- Problem description:
Transcribe the whole listing exactly, but do not carry over its pictures.

======

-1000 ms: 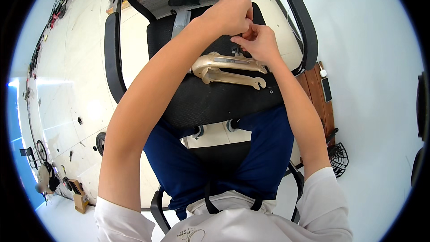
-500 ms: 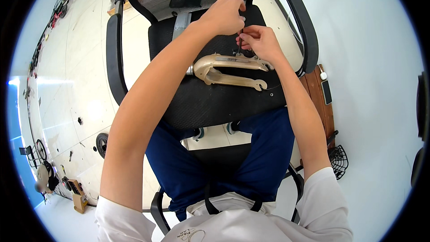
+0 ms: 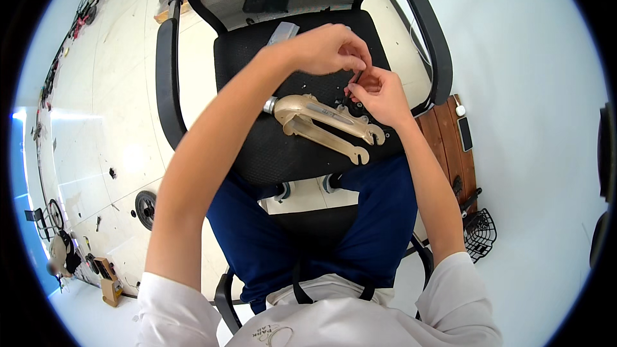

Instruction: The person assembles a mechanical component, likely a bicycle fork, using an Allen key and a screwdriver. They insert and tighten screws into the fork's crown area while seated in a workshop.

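Observation:
A gold bicycle fork point(image 3: 321, 115) lies on the black seat of an office chair point(image 3: 257, 141), its two dropout ends pointing to the near right. Just beyond its upper leg, my right hand point(image 3: 384, 95) pinches a thin dark rod point(image 3: 356, 79); whether it is a tool or a part of the fork I cannot tell. My left hand point(image 3: 331, 50) reaches over from the left, its thumb and fingers closed at the rod's upper end. Small dark fittings point(image 3: 352, 108) sit by the upper fork leg beneath my right hand, partly hidden.
Behind my left wrist is a grey box-shaped object point(image 3: 283, 32). Armrests point(image 3: 427, 42) flank the seat. To the right stands a wooden bench point(image 3: 443, 135) with a phone point(image 3: 464, 133) on it, and a black wire basket point(image 3: 481, 234). A wheel point(image 3: 145, 209) lies on the left floor.
The fork has turned, its dropout ends swinging nearer to me. Both hands have come nearer and slightly right, and the rod has tilted from upright to slanting.

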A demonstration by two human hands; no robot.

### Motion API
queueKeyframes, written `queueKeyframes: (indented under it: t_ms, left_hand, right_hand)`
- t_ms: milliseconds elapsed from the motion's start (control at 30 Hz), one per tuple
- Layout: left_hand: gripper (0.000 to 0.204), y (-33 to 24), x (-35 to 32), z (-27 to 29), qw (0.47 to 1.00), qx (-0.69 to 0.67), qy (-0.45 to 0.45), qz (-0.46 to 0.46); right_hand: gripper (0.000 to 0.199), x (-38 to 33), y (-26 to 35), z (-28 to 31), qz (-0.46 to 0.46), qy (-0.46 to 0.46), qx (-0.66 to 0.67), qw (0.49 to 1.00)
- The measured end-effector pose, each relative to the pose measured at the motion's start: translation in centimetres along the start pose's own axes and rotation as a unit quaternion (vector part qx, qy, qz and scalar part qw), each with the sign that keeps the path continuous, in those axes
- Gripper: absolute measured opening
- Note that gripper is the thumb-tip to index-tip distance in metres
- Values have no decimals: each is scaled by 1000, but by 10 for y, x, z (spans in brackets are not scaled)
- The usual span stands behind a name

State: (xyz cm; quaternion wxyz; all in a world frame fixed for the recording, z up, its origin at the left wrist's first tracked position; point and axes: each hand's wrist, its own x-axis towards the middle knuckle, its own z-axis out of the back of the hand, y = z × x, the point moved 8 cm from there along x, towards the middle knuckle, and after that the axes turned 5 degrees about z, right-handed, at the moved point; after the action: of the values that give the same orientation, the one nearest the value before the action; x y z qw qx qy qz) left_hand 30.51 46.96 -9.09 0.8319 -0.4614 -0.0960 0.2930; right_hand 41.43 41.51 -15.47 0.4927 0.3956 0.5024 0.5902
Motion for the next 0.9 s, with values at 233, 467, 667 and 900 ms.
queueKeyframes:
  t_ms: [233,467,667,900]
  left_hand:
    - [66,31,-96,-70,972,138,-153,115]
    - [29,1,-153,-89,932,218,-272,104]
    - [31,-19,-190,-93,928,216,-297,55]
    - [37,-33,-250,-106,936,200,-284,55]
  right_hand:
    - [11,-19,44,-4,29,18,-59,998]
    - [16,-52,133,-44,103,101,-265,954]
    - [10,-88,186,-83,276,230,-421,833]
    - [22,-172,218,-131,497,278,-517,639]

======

- Answer:
-1000 ms: 
-500 ms: 
+0 ms: 

Instruction: The person assembles a mechanical component, likely a bicycle fork, using an Allen key and a screwdriver. They insert and tighten screws into the fork's crown area while seated in a workshop.

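Observation:
A gold bicycle fork point(image 3: 321, 115) lies on the black seat of an office chair point(image 3: 257, 141), its two dropout ends pointing to the near right. Just beyond its upper leg, my right hand point(image 3: 384, 95) pinches a thin dark rod point(image 3: 356, 79); whether it is a tool or a part of the fork I cannot tell. My left hand point(image 3: 331, 50) reaches over from the left, its thumb and fingers closed at the rod's upper end. Small dark fittings point(image 3: 352, 108) sit by the upper fork leg beneath my right hand, partly hidden.
Behind my left wrist is a grey box-shaped object point(image 3: 283, 32). Armrests point(image 3: 427, 42) flank the seat. To the right stands a wooden bench point(image 3: 443, 135) with a phone point(image 3: 464, 133) on it, and a black wire basket point(image 3: 481, 234). A wheel point(image 3: 145, 209) lies on the left floor.
The fork has turned, its dropout ends swinging nearer to me. Both hands have come nearer and slightly right, and the rod has tilted from upright to slanting.
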
A demonstration by two human hands; no robot.

### Motion API
queueKeyframes, written `queueKeyframes: (indented under it: t_ms, left_hand, right_hand)`
- t_ms: milliseconds elapsed from the motion's start (control at 30 Hz), one per tuple
- Layout: left_hand: gripper (0.000 to 0.204), y (-33 to 24), x (-35 to 32), z (-27 to 29), qw (0.47 to 1.00), qx (-0.69 to 0.67), qy (-0.45 to 0.45), qz (-0.46 to 0.46); right_hand: gripper (0.000 to 0.199), x (-38 to 33), y (-26 to 35), z (-28 to 31), qz (-0.46 to 0.46), qy (-0.46 to 0.46), qx (-0.66 to 0.67), qw (0.49 to 1.00)
- The measured end-effector pose, each relative to the pose measured at the motion's start: translation in centimetres along the start pose's own axes and rotation as a unit quaternion (vector part qx, qy, qz and scalar part qw), each with the sign that keeps the path continuous, in those axes
- Gripper: absolute measured opening
- Note that gripper is the thumb-tip to index-tip distance in metres
- Values have no decimals: each is scaled by 1000, but by 10 for y, x, z (spans in brackets are not scaled)
- The usual span stands behind a name

State: (xyz cm; quaternion wxyz; all in a world frame fixed for the recording, z up, its origin at the left wrist's first tracked position; point and axes: each hand's wrist, its own x-axis towards the middle knuckle, its own z-axis out of the back of the hand, y = z × x, the point moved 8 cm from there along x, towards the middle knuckle, and after that the axes turned 5 degrees about z, right-handed, at the moved point; after the action: of the values that give the same orientation, the one nearest the value before the action; x y z qw qx qy qz) left_hand 30.51 46.96 -9.09 0.8319 -0.4614 -0.0960 0.2930; right_hand 41.43 41.51 -15.47 0.4927 0.3956 0.5024 0.5902
Motion for the next 0.9 s, with values at 233, 467, 667 and 900 ms.
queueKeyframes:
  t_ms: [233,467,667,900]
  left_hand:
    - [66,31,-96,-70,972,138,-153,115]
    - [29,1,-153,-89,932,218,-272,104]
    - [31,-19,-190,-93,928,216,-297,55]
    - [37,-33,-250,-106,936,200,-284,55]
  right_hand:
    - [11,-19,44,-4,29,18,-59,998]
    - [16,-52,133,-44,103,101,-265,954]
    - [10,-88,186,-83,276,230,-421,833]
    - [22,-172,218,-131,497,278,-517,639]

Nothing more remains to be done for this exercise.